§ WORK ORDER:
Using the listing that follows, filter out every line lacking the string "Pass" and return the rest.

§ STORED DATA:
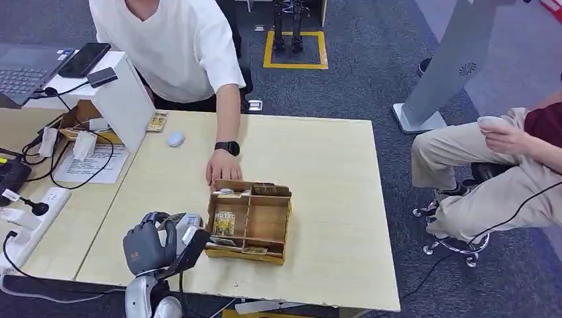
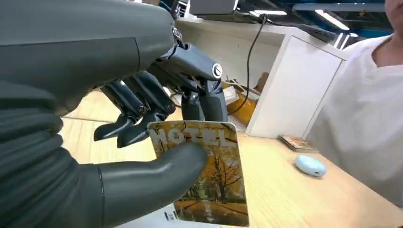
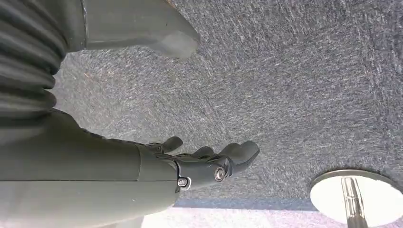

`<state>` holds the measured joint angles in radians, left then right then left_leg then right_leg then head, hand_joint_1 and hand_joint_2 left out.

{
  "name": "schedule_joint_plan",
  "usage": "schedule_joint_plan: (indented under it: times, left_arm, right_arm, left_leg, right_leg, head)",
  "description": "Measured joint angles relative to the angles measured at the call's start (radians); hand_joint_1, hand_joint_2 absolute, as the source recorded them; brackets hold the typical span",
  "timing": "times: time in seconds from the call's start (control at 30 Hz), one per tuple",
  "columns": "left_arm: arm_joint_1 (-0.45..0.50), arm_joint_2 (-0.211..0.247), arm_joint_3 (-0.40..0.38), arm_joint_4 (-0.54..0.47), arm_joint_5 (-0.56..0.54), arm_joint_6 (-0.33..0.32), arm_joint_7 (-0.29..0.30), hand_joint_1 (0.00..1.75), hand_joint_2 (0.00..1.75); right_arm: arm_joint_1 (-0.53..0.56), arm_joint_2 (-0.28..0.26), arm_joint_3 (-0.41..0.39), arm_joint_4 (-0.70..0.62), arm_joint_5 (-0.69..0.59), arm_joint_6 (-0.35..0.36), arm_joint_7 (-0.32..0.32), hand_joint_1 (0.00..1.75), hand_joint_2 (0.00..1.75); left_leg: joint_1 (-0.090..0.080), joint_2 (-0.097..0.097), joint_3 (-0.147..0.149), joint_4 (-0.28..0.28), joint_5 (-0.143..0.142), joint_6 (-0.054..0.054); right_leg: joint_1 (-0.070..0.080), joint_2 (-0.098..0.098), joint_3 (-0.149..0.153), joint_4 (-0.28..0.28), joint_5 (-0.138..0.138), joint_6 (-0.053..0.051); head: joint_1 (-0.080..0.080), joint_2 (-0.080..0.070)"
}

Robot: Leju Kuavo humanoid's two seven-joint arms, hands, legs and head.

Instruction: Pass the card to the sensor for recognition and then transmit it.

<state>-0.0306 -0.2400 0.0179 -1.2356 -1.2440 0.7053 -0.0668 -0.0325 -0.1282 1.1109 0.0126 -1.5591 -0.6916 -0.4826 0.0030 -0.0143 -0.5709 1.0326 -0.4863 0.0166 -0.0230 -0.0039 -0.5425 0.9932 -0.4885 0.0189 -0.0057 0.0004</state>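
At the near edge of the pale wooden table point(image 1: 318, 152), the robot's grey left hand point(image 1: 149, 244) holds up an orange hotel key card printed with autumn trees point(image 2: 204, 175), pinched between the thick thumb point(image 2: 157, 175) in front and the darker fingers point(image 2: 209, 102) behind. In the left wrist view the card stands nearly upright, the word "HOTEL" across its upper part, its lower end below the thumb.

Well to the left of the hand, a white power strip point(image 1: 30, 222) with a black plug lies on the adjoining desk, with black cables and printed sheets of paper point(image 1: 89, 162) beyond it. Further back on that side stands a white box-shaped stand point(image 1: 122, 99) bearing a black phone point(image 1: 85, 59).

Just right of the hand sits a shallow wooden tray with compartments point(image 1: 250, 222), several of them holding similar cards. A person in a white T-shirt point(image 1: 179, 46) leans over the far edge of the table, one hand with a black wristwatch point(image 1: 223, 165) touching the tray's far rim. A small pale blue oval object point(image 1: 175, 138) lies on the table beyond the robot's hand, near the white stand.

Far to the right, beside the table, a seated person in beige trousers point(image 1: 477, 165) holds a white object.

The robot's right hand point(image 3: 209, 161) hangs above grey carpet point(image 3: 294, 71), its fingers loosely extended and holding nothing, near a round metal base point(image 3: 356, 197).
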Motion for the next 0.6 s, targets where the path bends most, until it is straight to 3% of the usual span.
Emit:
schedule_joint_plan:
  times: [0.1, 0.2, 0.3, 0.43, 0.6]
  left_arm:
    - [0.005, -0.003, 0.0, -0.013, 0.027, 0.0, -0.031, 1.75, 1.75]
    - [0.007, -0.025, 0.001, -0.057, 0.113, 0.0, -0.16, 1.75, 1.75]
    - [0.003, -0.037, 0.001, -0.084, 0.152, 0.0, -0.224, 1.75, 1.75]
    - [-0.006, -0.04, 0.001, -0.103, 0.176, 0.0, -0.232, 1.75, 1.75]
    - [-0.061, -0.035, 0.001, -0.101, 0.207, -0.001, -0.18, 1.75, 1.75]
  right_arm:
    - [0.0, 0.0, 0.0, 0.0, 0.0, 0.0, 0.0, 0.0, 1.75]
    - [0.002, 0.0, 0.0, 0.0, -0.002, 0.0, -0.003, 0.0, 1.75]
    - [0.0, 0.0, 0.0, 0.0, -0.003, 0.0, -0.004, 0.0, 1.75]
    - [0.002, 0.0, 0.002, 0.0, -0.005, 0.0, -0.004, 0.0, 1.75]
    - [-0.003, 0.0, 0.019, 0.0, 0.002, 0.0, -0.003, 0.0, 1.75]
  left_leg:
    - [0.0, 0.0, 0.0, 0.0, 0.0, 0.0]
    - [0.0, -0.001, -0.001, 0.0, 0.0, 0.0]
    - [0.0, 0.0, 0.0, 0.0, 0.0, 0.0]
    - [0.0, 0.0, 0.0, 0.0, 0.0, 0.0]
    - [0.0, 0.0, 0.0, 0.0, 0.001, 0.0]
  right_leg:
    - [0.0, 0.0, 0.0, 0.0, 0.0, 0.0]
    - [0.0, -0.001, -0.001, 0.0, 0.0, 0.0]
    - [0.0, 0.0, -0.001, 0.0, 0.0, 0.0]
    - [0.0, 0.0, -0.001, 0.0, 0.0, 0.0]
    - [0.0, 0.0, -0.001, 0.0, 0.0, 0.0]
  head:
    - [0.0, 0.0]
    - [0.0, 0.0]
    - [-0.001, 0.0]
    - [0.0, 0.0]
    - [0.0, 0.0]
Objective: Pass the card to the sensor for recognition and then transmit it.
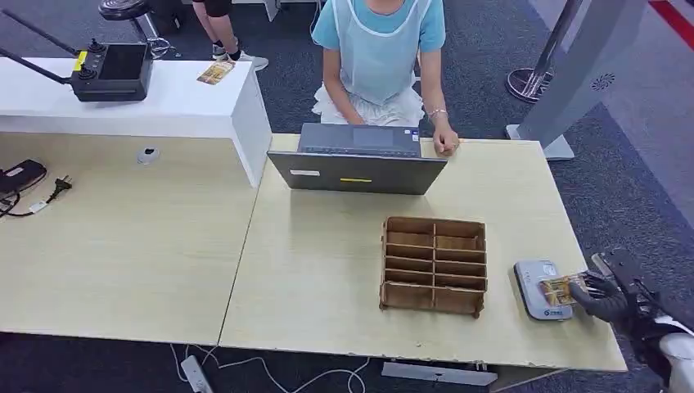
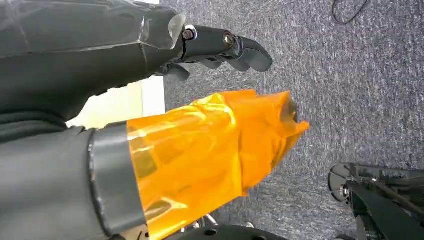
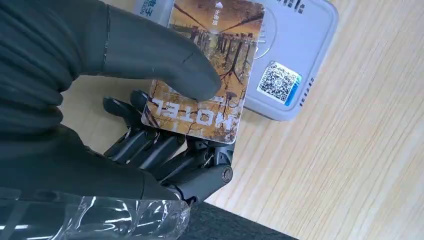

§ EXERCISE ANSWER:
Instruction: Pass the card to the sensor for recognition and then transmit it.
Objective: Pass the card to the sensor for recognition and then transmit it.

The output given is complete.